### [THE TASK]
Task for the records below: copy exactly from the first line on, stopping once the line with "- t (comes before" is copied, and leave out the pictures.

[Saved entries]
_ _ _ _
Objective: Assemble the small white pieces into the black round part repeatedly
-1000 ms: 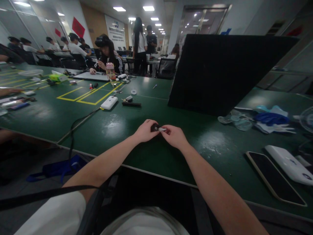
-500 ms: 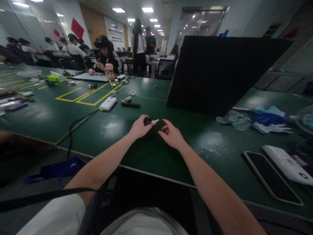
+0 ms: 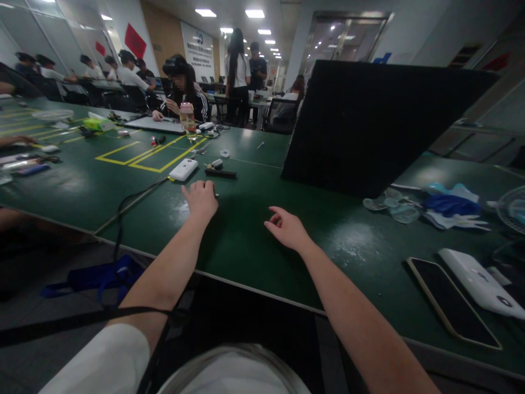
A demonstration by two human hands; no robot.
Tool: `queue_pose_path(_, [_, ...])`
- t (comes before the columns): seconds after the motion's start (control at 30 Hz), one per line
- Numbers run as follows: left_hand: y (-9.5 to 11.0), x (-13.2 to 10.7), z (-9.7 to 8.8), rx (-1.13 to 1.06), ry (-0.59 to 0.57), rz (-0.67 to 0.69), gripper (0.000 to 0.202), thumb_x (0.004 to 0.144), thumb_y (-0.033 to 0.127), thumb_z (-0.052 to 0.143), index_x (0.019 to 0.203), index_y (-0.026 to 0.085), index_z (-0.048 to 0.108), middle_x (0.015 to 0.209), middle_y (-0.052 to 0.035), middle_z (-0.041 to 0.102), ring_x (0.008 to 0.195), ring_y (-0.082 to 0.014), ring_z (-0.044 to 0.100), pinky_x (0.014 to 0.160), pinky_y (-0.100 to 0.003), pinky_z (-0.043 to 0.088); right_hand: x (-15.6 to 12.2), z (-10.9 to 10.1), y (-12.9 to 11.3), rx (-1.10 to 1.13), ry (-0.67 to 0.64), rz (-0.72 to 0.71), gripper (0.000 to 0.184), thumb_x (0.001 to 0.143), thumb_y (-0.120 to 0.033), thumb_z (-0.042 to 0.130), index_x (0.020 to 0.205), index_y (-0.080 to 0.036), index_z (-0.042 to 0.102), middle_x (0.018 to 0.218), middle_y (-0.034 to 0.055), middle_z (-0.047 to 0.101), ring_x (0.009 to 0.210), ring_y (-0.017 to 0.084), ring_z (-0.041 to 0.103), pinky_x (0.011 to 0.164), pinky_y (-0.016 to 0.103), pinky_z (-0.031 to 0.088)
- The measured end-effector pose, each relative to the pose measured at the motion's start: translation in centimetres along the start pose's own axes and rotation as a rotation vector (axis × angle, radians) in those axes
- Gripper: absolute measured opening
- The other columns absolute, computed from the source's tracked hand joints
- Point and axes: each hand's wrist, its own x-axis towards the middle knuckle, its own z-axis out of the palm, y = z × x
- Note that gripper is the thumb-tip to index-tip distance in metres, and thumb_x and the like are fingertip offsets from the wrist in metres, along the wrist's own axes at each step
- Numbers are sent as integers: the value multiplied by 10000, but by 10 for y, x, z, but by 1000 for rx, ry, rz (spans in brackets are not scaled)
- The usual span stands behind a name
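Note:
My left hand [image 3: 200, 200] is palm-down over the green table [image 3: 241, 246], just in front of the white device. Its fingers curl round a small dark bottle with a white pointed nozzle [image 3: 217, 195]. Only the nozzle's tip peeks out at the hand's right side; the hand hides the rest. My right hand [image 3: 286, 225] hovers above the table further right, thumb and fingers apart and slightly bent, with nothing in it.
Beyond my left hand are a white device [image 3: 184, 169] with a cable and a dark bar [image 3: 221, 173]. A large black panel [image 3: 377, 126] stands at right. A phone [image 3: 453, 301], another white device [image 3: 479, 282] and gloves [image 3: 455, 205] lie rightward. A person [image 3: 180, 93] sits opposite.
My left hand has moved left, away from my right hand, and turned palm-down with the bottle, now mostly hidden. My right hand has barely moved.

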Motion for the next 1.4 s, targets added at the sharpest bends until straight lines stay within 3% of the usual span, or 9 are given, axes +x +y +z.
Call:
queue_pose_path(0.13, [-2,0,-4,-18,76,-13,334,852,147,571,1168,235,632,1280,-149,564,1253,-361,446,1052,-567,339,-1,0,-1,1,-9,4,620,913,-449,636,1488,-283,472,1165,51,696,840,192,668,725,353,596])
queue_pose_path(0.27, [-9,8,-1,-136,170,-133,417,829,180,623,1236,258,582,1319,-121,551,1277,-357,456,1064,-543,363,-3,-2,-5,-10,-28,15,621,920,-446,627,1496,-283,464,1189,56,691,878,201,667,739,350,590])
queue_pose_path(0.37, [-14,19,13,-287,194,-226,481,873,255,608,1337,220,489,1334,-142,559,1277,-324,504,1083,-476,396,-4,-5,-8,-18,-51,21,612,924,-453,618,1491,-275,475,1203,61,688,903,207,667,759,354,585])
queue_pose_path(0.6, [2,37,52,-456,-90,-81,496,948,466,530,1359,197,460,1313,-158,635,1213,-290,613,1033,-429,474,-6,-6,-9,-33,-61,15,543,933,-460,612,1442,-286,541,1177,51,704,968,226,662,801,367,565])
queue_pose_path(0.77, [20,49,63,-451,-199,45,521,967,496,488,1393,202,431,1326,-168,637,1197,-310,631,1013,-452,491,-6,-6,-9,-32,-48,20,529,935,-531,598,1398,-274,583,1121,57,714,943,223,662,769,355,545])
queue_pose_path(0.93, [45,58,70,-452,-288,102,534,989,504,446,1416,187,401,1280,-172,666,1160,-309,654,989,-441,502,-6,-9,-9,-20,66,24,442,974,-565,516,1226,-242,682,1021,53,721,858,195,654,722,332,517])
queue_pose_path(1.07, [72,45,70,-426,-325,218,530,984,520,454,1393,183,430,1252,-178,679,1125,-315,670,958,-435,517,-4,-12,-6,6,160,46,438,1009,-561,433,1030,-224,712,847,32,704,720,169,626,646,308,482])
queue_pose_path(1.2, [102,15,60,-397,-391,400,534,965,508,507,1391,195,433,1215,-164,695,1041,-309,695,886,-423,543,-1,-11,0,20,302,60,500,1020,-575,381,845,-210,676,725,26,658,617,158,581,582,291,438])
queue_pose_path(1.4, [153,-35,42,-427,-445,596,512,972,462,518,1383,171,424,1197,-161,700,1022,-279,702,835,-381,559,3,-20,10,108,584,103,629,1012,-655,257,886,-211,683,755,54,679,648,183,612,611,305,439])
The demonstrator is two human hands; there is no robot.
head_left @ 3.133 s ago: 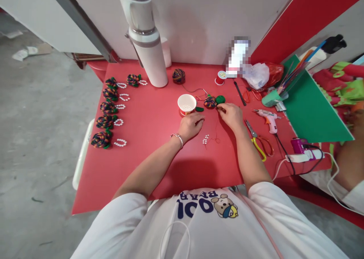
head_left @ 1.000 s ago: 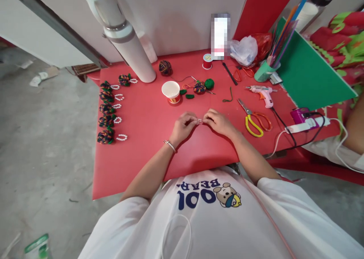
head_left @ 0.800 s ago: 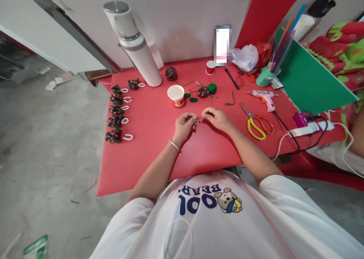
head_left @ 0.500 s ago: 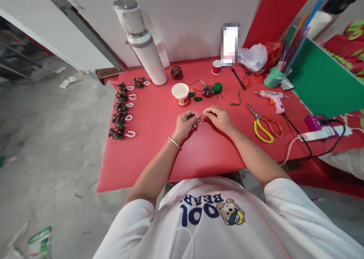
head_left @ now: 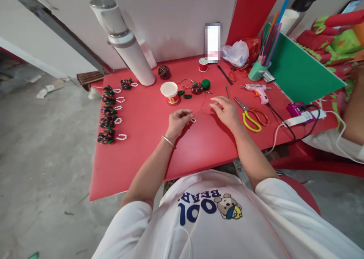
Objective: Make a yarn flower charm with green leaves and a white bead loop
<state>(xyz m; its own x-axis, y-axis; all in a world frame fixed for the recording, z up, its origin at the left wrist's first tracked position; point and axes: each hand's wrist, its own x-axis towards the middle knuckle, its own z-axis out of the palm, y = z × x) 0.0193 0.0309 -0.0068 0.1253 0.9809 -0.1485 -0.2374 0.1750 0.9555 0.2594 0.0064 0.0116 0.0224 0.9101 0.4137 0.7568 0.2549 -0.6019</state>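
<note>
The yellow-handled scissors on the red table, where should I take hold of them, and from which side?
Take the scissors by the handle loops, coming from above on the near side. They lie flat, blades shut and pointing away to the far left, so the loops face you. The right hand, just left of them, looks best placed.

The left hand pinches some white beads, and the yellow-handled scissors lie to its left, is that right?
No. The head view shows the yellow-handled scissors lying to the right, beyond the right hand. The left hand does pinch white beads.
</note>
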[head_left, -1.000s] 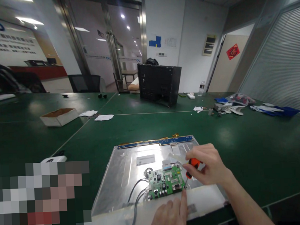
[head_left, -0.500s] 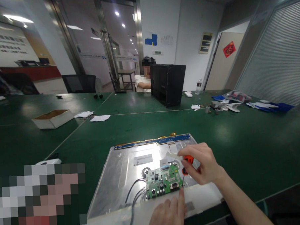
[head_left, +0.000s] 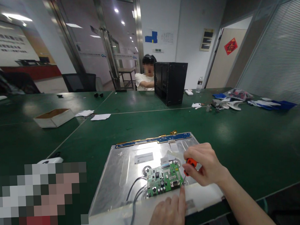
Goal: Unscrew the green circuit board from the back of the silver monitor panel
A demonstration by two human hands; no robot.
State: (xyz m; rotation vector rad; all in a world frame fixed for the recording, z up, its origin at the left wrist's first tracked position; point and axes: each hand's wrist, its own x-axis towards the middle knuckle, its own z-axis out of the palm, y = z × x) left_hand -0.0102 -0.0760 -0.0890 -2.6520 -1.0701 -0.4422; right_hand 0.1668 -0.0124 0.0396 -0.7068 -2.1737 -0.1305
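Note:
A silver metal panel (head_left: 122,173) lies flat on the green table (head_left: 240,138) in front of me, with a blue strip (head_left: 153,140) along its far edge. A small green circuit board (head_left: 164,181) sits on the panel, with grey cables (head_left: 135,196) running off to the left. My right hand (head_left: 204,168) is closed round an orange-handled screwdriver (head_left: 190,164), its tip down at the board's right corner. My left hand (head_left: 169,212) rests at the panel's near edge, index finger stretched up to that same corner.
A black computer case (head_left: 171,81) stands at the far side with a person (head_left: 145,80) seated behind it. A shallow cardboard box (head_left: 53,117) and white papers (head_left: 100,117) lie at left. Loose parts and blue and white packaging (head_left: 239,102) clutter the far right. A white device (head_left: 50,160) sits near left.
My view has shifted, so the person behind the black case now shows. My right hand has turned slightly on the screwdriver; both hands stay at the board's corner.

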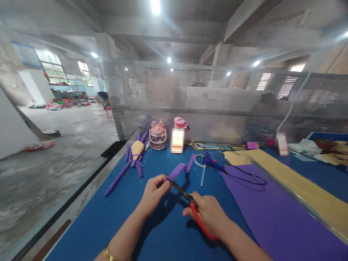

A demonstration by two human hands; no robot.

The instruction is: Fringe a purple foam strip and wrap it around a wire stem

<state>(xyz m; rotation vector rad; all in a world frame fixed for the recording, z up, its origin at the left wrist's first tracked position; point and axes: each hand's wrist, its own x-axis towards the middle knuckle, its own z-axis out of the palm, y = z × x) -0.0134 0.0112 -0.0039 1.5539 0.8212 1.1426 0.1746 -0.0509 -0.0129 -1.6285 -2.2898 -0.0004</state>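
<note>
My left hand (155,192) pinches one end of a purple strip (178,170) between thumb and fingers. The strip stretches away from me and bends near its far end, above the blue table. My right hand (208,212) is wrapped around the red handles of a pair of scissors (199,221). The dark blades point up and left, with their tips at the strip close to my left fingertips. Whether the blades have the strip between them, I cannot tell. Beyond the right hand lies a blue glue gun (213,162) with a clear glue stick (203,176) near it.
Purple flower stems with a yellow piece (137,149) lie at the left. A pink jar (157,136) and a pink-lidded bottle (179,123) stand at the back before a perforated metal screen (190,98). A large purple sheet (272,203) and yellow sheets (299,174) cover the right side.
</note>
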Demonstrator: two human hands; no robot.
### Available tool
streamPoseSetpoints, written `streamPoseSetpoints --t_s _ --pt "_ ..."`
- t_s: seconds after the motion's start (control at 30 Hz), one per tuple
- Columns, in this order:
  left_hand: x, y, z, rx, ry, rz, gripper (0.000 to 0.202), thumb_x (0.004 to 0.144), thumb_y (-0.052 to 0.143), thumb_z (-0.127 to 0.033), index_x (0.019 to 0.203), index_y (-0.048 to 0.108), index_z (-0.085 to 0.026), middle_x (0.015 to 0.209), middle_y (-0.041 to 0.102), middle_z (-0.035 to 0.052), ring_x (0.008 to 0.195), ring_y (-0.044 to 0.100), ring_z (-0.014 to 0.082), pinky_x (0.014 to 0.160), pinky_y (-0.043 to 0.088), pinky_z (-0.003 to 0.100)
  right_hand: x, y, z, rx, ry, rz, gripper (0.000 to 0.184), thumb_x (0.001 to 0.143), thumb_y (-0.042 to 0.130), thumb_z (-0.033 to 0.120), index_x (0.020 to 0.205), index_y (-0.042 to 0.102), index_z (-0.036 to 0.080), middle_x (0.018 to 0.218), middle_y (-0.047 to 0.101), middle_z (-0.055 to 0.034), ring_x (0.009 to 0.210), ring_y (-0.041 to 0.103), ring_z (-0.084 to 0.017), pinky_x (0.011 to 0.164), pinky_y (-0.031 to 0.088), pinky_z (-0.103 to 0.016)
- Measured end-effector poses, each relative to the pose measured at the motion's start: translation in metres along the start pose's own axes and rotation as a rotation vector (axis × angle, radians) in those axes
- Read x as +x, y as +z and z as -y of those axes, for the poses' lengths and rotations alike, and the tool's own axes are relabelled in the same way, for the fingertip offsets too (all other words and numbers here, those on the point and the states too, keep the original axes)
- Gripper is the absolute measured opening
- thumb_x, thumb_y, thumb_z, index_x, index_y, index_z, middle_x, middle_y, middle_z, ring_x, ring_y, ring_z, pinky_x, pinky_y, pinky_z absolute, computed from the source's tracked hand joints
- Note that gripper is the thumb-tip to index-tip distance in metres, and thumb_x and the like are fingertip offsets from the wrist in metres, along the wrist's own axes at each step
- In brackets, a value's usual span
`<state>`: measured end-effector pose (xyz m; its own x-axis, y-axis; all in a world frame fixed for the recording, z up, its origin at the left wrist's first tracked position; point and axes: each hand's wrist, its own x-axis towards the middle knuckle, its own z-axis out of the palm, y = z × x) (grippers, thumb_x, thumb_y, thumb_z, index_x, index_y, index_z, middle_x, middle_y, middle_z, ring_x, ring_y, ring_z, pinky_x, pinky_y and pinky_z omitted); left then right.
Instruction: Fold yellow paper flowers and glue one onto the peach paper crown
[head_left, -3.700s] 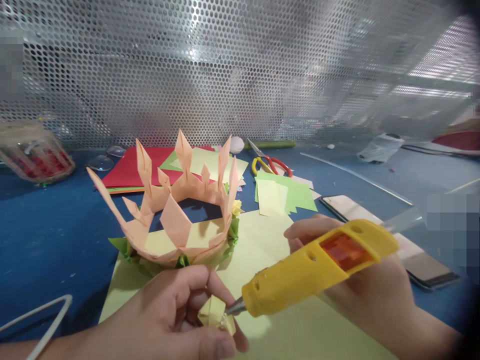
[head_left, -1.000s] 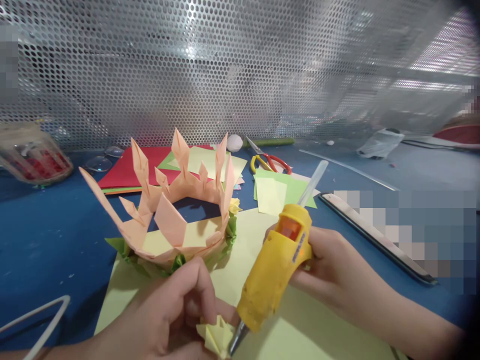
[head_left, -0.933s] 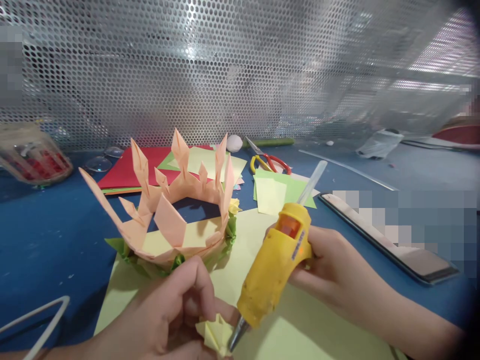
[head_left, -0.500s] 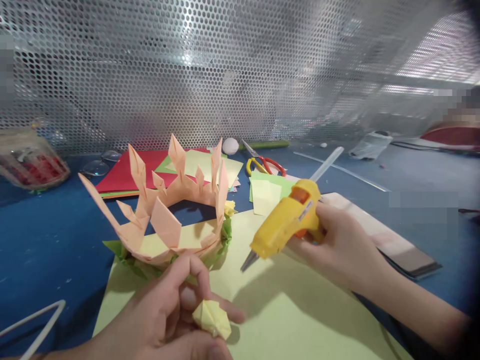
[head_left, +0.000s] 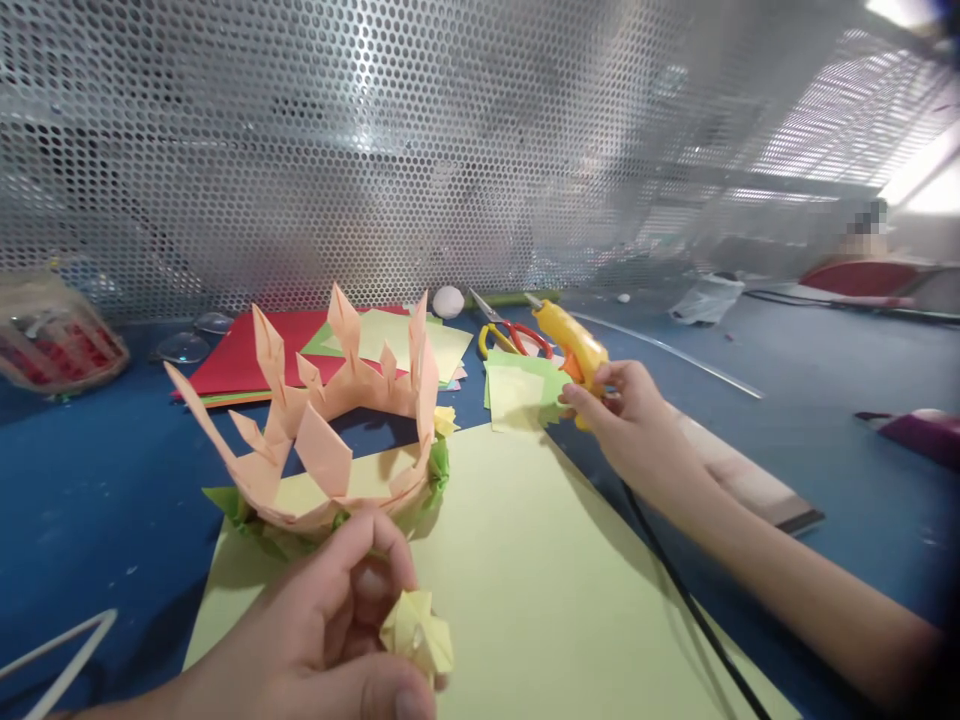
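Low in the view, my left hand [head_left: 330, 620] pinches a small folded yellow paper flower [head_left: 417, 632] between thumb and fingers. A clear shiny spot shows on the flower's upper side. Just behind that hand stands a peach paper crown [head_left: 326, 450] with pointed spikes, green paper leaves [head_left: 439, 470] and another yellow flower [head_left: 445, 421] on its outside. To the right, my right hand [head_left: 626, 410] grips a yellow glue gun [head_left: 571, 342] by its handle, nozzle pointing away toward the back. Both the crown and my left hand are over a pale yellow paper sheet [head_left: 510, 560].
Scissors [head_left: 510, 335], a white ball [head_left: 448, 302] and paper squares [head_left: 517, 390] lie behind. Red paper [head_left: 240, 350] is at back left near a jar [head_left: 60, 335]. The glue gun's black cord [head_left: 682, 590] crosses the sheet's right side. A perforated metal screen [head_left: 300, 150] closes the back.
My right hand has moved the glue gun away from the flower, back and right, and turned its nozzle from near me to the back. My left hand keeps the flower, slightly turned.
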<state>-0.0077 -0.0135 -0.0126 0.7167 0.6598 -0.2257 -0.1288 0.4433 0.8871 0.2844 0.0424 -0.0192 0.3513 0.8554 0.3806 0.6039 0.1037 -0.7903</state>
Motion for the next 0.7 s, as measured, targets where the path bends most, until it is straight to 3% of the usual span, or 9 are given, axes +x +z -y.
streamPoseSetpoints --t_s 0.1,0.27,0.33,0.43,0.5,0.53,0.57,0.63,0.7 --pt "0.000 0.002 -0.002 0.058 -0.015 -0.064 0.047 0.064 0.085 -0.047 0.079 0.048 -0.022 0.066 0.050 -0.0090 0.058 0.040 0.0073 0.053 0.029 0.019 -0.003 0.007 0.002 -0.067 -0.064 0.023 0.018 0.092 0.060 0.030 0.101 0.060 0.014 0.094 0.063 -0.0024 0.074 0.063 -0.015 0.064 0.054 -0.031" --pt "-0.001 0.007 -0.008 0.057 -0.018 -0.142 0.053 0.055 0.087 -0.053 0.076 0.051 -0.021 0.069 0.058 -0.0061 0.064 0.048 0.0104 0.060 0.034 0.022 -0.016 0.011 0.020 -0.135 -0.323 -0.033 0.004 0.085 0.063 0.026 0.085 0.062 0.021 0.101 0.054 -0.0078 0.106 0.054 -0.028 0.090 0.047 -0.050" --pt "-0.001 0.007 -0.007 0.034 -0.001 -0.151 0.051 0.056 0.088 -0.050 0.077 0.053 -0.021 0.070 0.060 -0.0056 0.067 0.053 0.0117 0.063 0.037 0.022 -0.025 0.008 0.032 -0.117 -0.465 -0.035 0.001 0.087 0.059 0.022 0.087 0.060 0.023 0.098 0.053 -0.0073 0.100 0.056 -0.026 0.085 0.050 -0.046" --pt "0.000 0.004 -0.003 -0.037 -0.004 -0.116 0.046 0.059 0.089 -0.044 0.079 0.054 -0.022 0.071 0.061 -0.0058 0.065 0.055 0.0100 0.059 0.037 0.020 -0.044 0.003 0.050 -0.050 -0.754 -0.018 0.012 0.083 0.062 0.016 0.086 0.055 0.026 0.086 0.054 -0.0013 0.082 0.060 -0.018 0.074 0.053 -0.034" --pt "0.001 0.001 0.000 -0.085 0.004 -0.040 0.044 0.063 0.087 -0.042 0.081 0.053 -0.022 0.071 0.062 -0.0058 0.060 0.053 0.0077 0.054 0.034 0.017 -0.060 0.003 0.061 -0.002 -0.969 0.042 0.013 0.082 0.068 0.022 0.082 0.056 0.026 0.075 0.056 0.0039 0.064 0.058 -0.012 0.060 0.051 -0.026" --pt "0.002 0.000 0.002 -0.105 0.013 0.005 0.043 0.065 0.086 -0.042 0.082 0.052 -0.023 0.072 0.062 -0.0054 0.059 0.052 0.0073 0.052 0.034 0.016 -0.069 0.004 0.066 0.030 -1.149 0.123 0.006 0.086 0.065 0.023 0.086 0.058 0.024 0.071 0.058 0.0031 0.060 0.058 -0.012 0.056 0.050 -0.026" --pt "0.003 -0.001 0.002 -0.121 0.019 0.042 0.042 0.066 0.085 -0.043 0.083 0.052 -0.023 0.072 0.062 -0.0049 0.059 0.051 0.0072 0.052 0.034 0.016 -0.077 0.006 0.070 0.046 -1.208 0.143 0.005 0.091 0.059 0.020 0.086 0.059 0.022 0.067 0.060 0.0030 0.058 0.060 -0.012 0.057 0.052 -0.026" --pt "0.003 -0.001 0.002 -0.132 0.017 0.089 0.043 0.067 0.084 -0.044 0.084 0.052 -0.022 0.072 0.060 -0.0047 0.059 0.049 0.0071 0.052 0.034 0.015 -0.094 0.012 0.076 -0.024 -1.044 0.152 0.025 0.098 0.046 0.015 0.077 0.059 0.019 0.055 0.059 0.0041 0.048 0.056 -0.009 0.060 0.053 -0.025" --pt "0.003 0.002 -0.001 -0.122 0.004 0.064 0.044 0.066 0.084 -0.045 0.084 0.052 -0.022 0.071 0.058 -0.0055 0.056 0.044 0.0058 0.050 0.032 0.015 -0.106 0.018 0.080 -0.032 -1.033 0.121 0.028 0.095 0.048 0.007 0.073 0.059 0.020 0.053 0.061 0.0061 0.043 0.055 -0.007 0.059 0.053 -0.023"
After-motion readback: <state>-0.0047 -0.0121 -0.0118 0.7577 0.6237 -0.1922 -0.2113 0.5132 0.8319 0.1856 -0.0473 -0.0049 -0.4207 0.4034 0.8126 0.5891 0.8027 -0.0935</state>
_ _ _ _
### [ANSWER TO THIS PROBLEM]
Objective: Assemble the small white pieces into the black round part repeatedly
-1000 ms: 
-500 ms: 
+0 ms: 
A demonstration by two human hands; no robot.
Tool: `queue_pose_path(_, [_, ...])`
- t (comes before the columns): seconds after the motion's start (control at 30 Hz), one per line

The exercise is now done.